### Records from a data collection
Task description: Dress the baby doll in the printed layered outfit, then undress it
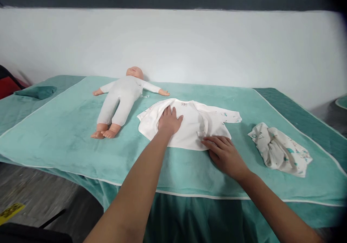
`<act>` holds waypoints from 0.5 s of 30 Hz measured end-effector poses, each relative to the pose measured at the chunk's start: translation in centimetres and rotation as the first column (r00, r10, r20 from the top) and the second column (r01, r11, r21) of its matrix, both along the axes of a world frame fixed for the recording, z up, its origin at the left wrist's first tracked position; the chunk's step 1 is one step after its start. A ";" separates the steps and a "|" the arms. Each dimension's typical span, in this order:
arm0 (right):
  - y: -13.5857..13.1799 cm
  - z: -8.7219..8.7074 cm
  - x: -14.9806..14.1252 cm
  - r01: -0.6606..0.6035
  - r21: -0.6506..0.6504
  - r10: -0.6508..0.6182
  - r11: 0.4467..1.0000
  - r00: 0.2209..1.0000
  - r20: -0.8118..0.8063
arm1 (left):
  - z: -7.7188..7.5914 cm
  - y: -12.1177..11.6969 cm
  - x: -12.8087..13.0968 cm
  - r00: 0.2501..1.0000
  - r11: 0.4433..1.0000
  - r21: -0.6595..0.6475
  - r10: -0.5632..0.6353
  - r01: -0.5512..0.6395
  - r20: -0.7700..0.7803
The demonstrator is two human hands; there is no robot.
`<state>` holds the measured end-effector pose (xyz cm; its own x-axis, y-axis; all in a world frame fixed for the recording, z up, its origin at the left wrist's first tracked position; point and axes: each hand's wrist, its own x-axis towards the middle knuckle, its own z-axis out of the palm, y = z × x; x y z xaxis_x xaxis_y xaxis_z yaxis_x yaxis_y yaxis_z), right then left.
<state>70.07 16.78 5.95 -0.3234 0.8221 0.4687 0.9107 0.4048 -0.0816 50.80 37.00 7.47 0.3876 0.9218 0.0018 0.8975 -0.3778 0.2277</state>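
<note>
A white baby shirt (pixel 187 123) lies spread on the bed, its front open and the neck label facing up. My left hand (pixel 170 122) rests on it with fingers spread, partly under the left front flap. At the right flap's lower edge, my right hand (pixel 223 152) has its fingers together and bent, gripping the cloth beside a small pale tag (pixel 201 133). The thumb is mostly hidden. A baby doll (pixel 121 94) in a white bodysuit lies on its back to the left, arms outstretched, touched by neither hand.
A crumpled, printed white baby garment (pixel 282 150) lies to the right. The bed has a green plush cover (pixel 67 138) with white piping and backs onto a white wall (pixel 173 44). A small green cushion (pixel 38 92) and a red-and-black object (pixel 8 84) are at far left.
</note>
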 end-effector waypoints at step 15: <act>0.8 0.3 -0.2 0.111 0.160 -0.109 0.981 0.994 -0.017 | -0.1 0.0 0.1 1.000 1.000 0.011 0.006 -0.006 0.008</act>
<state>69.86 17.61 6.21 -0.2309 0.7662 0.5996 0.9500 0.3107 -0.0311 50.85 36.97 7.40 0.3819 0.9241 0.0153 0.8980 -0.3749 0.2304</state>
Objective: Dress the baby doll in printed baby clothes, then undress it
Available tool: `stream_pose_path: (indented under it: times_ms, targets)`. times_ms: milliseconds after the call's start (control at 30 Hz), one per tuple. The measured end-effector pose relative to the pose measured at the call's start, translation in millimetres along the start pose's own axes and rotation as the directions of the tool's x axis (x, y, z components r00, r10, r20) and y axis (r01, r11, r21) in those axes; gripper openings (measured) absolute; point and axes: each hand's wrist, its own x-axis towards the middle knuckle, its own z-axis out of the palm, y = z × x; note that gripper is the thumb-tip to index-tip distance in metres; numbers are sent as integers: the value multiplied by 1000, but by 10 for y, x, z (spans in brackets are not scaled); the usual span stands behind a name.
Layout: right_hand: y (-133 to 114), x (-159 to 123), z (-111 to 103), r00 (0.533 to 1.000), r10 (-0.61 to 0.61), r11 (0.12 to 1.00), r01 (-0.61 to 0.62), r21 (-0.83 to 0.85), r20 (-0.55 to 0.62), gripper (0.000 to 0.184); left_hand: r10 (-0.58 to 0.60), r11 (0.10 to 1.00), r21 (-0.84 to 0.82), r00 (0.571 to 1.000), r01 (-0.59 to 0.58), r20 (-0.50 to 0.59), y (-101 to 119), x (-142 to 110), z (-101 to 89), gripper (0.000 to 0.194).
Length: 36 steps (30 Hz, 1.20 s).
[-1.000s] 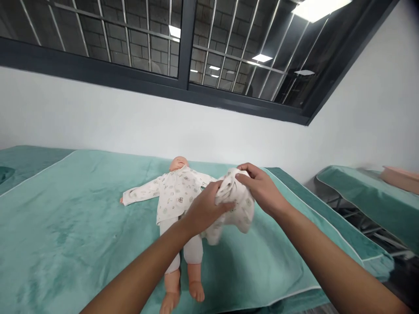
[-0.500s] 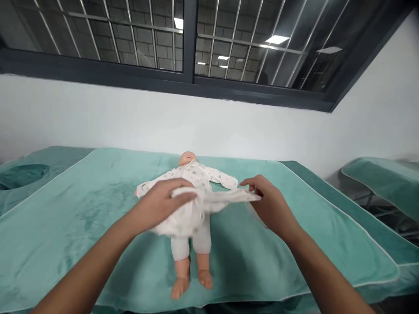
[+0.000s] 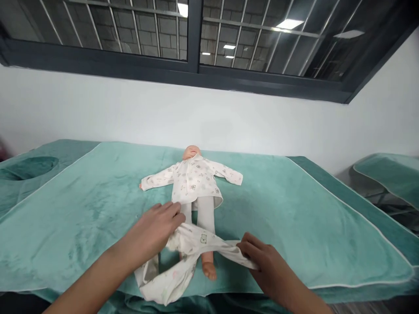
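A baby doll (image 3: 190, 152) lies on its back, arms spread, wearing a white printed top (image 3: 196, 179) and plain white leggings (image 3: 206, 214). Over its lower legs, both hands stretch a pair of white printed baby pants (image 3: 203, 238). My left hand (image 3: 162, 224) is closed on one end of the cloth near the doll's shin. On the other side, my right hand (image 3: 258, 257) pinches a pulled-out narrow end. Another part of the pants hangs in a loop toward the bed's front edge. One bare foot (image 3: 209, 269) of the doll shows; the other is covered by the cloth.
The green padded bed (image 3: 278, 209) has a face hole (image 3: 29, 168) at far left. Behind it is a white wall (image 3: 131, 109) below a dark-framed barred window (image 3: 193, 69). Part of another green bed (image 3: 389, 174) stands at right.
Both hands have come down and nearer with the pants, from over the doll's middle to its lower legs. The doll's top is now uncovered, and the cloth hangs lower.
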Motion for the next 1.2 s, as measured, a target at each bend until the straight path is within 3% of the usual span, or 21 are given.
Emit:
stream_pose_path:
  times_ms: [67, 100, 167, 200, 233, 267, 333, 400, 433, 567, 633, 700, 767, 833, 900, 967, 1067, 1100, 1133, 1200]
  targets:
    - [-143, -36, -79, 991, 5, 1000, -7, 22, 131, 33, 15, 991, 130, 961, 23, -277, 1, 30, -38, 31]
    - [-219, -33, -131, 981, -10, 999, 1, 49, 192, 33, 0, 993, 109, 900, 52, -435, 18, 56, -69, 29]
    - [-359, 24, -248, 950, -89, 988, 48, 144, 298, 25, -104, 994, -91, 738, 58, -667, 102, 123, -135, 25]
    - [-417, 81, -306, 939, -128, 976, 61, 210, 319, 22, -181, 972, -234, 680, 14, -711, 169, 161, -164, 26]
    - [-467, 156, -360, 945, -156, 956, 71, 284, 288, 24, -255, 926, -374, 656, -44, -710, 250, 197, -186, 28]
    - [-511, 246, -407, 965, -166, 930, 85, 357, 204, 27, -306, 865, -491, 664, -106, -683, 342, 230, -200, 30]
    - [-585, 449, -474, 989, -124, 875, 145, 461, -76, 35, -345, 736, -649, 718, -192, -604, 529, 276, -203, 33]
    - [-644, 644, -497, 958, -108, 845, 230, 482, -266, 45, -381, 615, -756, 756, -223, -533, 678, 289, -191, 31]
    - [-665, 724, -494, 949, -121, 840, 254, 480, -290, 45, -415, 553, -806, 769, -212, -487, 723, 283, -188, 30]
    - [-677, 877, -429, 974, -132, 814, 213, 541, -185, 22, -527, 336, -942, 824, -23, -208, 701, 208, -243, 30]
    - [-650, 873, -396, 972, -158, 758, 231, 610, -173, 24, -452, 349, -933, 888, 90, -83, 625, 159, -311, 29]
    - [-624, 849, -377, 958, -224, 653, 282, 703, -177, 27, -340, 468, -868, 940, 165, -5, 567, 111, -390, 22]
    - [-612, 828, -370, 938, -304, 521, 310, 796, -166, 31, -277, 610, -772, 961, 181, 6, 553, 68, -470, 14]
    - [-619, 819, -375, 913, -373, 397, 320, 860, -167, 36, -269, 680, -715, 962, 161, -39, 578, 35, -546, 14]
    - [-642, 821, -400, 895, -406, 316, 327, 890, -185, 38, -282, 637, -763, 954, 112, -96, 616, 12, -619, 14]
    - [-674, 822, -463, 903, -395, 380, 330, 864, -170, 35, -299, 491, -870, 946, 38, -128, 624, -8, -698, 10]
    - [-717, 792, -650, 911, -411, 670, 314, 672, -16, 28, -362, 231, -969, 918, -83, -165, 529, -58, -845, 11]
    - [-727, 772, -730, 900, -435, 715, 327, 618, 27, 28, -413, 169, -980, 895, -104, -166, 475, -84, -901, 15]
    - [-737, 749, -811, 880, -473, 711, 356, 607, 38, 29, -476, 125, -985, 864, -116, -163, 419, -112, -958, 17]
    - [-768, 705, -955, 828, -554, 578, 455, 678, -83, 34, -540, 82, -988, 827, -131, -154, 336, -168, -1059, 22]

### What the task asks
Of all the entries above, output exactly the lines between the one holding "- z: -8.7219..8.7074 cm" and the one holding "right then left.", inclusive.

### Your response
  - z: -8.7219..8.7074 cm
  - x: -14.9806..14.1252 cm
  - r01: -0.6606..0.6035
  - r21: -0.6506..0.6504
  - r10: -0.6508..0.6182
  - r11: 0.4467..1.0000
  - r00: 0.2209..1.0000
  - r20: -0.8118..0.8063
arm1 (left):
  - z: -7.7188..7.5914 cm
  - y: -12.1177..11.6969 cm
  - x: -12.8087..13.0968 cm
  - r00: 0.2501..1.0000
  - r11: 0.4433..1.0000
  - r21: -0.6595..0.6475
  - r10: -0.5632..0.6353
  - r01: -0.5512..0.6395
  - r20: -0.7700..0.7803
The demonstrator is two human hands; there is no robot.
`<state>` holds the measured end-effector pose (xyz cm; its own x-axis, y-axis; all in a world frame fixed for the recording, z up, its origin at the left wrist's first tracked position; point and axes: each hand's wrist, its own x-axis towards the middle knuckle, its own z-axis out of the palm, y = z × x; x y z xaxis_x xaxis_y xaxis_z yaxis_x yaxis_y yaxis_z), right then left.

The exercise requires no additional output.